ASSIGNMENT:
When you answer, copy every line of the listing below exactly.

DATA RECORDS:
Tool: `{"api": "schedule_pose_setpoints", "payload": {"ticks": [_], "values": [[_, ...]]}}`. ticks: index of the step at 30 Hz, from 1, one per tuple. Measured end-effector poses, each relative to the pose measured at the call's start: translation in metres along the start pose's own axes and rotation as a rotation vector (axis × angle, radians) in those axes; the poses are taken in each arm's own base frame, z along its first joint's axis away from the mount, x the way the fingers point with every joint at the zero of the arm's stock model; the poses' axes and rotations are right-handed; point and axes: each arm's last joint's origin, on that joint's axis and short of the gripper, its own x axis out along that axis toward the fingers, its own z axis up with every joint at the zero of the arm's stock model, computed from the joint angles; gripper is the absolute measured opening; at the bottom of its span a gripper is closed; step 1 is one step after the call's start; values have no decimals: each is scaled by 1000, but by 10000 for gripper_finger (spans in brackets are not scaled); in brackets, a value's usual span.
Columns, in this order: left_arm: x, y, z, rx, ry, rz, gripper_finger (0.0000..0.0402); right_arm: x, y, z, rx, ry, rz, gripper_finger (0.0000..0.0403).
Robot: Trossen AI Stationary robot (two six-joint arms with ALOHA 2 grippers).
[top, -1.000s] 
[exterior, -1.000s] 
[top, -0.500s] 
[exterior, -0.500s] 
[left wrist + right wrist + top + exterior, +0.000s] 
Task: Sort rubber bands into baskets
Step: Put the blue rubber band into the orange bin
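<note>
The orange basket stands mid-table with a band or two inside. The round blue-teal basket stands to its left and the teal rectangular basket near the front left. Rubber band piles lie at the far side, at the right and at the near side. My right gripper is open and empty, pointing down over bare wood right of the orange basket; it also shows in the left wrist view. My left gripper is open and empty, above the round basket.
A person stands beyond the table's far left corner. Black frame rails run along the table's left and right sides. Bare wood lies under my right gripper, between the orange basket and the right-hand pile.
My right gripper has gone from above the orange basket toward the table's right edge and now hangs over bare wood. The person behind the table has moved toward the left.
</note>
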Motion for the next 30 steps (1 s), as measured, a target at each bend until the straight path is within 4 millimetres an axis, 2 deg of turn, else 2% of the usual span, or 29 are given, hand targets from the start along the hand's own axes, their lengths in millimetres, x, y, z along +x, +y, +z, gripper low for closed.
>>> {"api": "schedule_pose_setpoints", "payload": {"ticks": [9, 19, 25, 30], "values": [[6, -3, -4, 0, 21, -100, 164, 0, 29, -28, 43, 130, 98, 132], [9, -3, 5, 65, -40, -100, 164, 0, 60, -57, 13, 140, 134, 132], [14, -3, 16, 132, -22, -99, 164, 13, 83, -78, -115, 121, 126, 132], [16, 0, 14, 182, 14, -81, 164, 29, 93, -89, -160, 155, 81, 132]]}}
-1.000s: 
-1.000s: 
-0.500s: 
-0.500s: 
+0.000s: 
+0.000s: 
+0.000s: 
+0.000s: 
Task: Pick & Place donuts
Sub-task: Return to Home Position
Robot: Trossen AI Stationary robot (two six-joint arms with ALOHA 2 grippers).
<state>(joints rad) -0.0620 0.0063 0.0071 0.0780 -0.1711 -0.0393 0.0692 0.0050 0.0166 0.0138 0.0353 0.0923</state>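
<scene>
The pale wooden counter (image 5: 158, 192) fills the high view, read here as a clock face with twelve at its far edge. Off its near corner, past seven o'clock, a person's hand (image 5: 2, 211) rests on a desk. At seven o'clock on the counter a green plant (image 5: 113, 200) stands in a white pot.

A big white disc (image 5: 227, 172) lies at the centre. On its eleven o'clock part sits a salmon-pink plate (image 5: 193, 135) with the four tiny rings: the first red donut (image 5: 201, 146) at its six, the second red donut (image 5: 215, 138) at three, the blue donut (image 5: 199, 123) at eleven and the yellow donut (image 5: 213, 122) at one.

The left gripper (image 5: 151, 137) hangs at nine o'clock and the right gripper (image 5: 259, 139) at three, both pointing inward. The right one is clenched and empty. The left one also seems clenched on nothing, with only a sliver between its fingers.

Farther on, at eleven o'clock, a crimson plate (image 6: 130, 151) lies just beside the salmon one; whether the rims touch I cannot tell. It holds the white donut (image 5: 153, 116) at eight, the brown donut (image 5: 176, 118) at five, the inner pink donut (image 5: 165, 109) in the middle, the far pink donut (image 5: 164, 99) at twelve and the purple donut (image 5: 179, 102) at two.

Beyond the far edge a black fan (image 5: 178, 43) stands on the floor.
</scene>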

RESPONSE FOR THIS EXERCISE:
Tool: `{"api": "schedule_pose_setpoints", "payload": {"ticks": [_], "values": [[_, ...]]}}`. ticks: index of the step at 30 Hz, from 1, one per tuple. Measured end-effector poses, each relative to the pose measured at the call's start: translation in metres along the start pose's own axes and rotation as a rotation vector (axis × angle, radians) in those axes; the poses are taken in each arm's own base frame, z along its first joint's axis away from the mount, x the way the fingers point with every joint at the zero of the arm's stock model; the poses' axes and rotations are right-handed; point and axes: each arm's last joint's origin, on that joint's axis and short of the gripper, its own x axis out along that axis toward the fingers, its own z axis up with every joint at the zero of the arm's stock model, computed from the joint angles; gripper is the absolute measured opening; at the bottom of its span a gripper is closed; step 1 is one step after the call's start; values have no decimals: each is scaled by 1000, but by 10000 for gripper_finger (spans in brackets are not scaled); in brackets, a value's usual span.
Columns, in this order: left_arm: x, y, z, rx, ry, rz, gripper_finger (0.0000..0.0402); right_arm: x, y, z, rx, ry, rz, gripper_finger (0.0000..0.0403).
Robot: Trossen AI Stationary robot (two six-joint arms with ALOHA 2 grippers).
[top, -1.000s] 
[exterior, -1.000s] 
[top, -0.500s] 
[exterior, -0.500s] 
[left wrist + right wrist + top + exterior, +0.000s] 
Task: Sort rubber bands into baskets
Step: Put the blue rubber band into the orange bin
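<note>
The orange basket stands mid-table with a band or two inside. The round blue-teal basket stands to its left and the teal rectangular basket near the front left. Rubber band piles lie at the far side, at the right and at the near side. My right gripper is open and empty, pointing down over bare wood right of the orange basket; it also shows in the left wrist view. My left gripper is open and empty, above the round basket.
A person stands beyond the table's far left corner. Black frame rails run along the table's left and right sides. Bare wood lies under my right gripper, between the orange basket and the right-hand pile.
My right gripper has gone from above the orange basket toward the table's right edge and now hangs over bare wood. The person behind the table has moved toward the left.
</note>
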Motion for the next 30 steps (1 s), as measured, a target at each bend until the straight path is within 4 millimetres an axis, 2 deg of turn, else 2% of the usual span, or 29 are given, hand targets from the start along the hand's own axes, their lengths in millimetres, x, y, z along +x, +y, +z, gripper low for closed.
>>> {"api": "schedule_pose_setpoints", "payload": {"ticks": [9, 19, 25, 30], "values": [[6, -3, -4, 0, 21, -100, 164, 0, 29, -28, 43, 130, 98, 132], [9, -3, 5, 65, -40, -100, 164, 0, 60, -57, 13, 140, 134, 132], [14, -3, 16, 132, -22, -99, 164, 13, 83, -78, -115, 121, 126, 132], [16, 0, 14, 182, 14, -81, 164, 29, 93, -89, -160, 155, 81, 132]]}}
-1.000s: 
-1.000s: 
-0.500s: 
-0.500s: 
+0.000s: 
+0.000s: 
+0.000s: 
+0.000s: 
Task: Pick & Place donuts
Sub-task: Return to Home Position
Robot: Trossen AI Stationary robot (two six-joint arms with ALOHA 2 grippers).
<state>(joints rad) -0.0620 0.0063 0.0071 0.0780 -0.1711 -0.0393 0.0692 0.0050 0.0166 0.0138 0.0353 0.0923</state>
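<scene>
The pale wooden counter (image 5: 158, 192) fills the high view, read here as a clock face with twelve at its far edge. Off its near corner, past seven o'clock, a person's hand (image 5: 2, 211) rests on a desk. At seven o'clock on the counter a green plant (image 5: 113, 200) stands in a white pot.

A big white disc (image 5: 227, 172) lies at the centre. On its eleven o'clock part sits a salmon-pink plate (image 5: 193, 135) with the four tiny rings: the first red donut (image 5: 201, 146) at its six, the second red donut (image 5: 215, 138) at three, the blue donut (image 5: 199, 123) at eleven and the yellow donut (image 5: 213, 122) at one.

The left gripper (image 5: 151, 137) hangs at nine o'clock and the right gripper (image 5: 259, 139) at three, both pointing inward. The right one is clenched and empty. The left one also seems clenched on nothing, with only a sliver between its fingers.

Farther on, at eleven o'clock, a crimson plate (image 6: 130, 151) lies just beside the salmon one; whether the rims touch I cannot tell. It holds the white donut (image 5: 153, 116) at eight, the brown donut (image 5: 176, 118) at five, the inner pink donut (image 5: 165, 109) in the middle, the far pink donut (image 5: 164, 99) at twelve and the purple donut (image 5: 179, 102) at two.

Beyond the far edge a black fan (image 5: 178, 43) stands on the floor.
</scene>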

The exercise is done.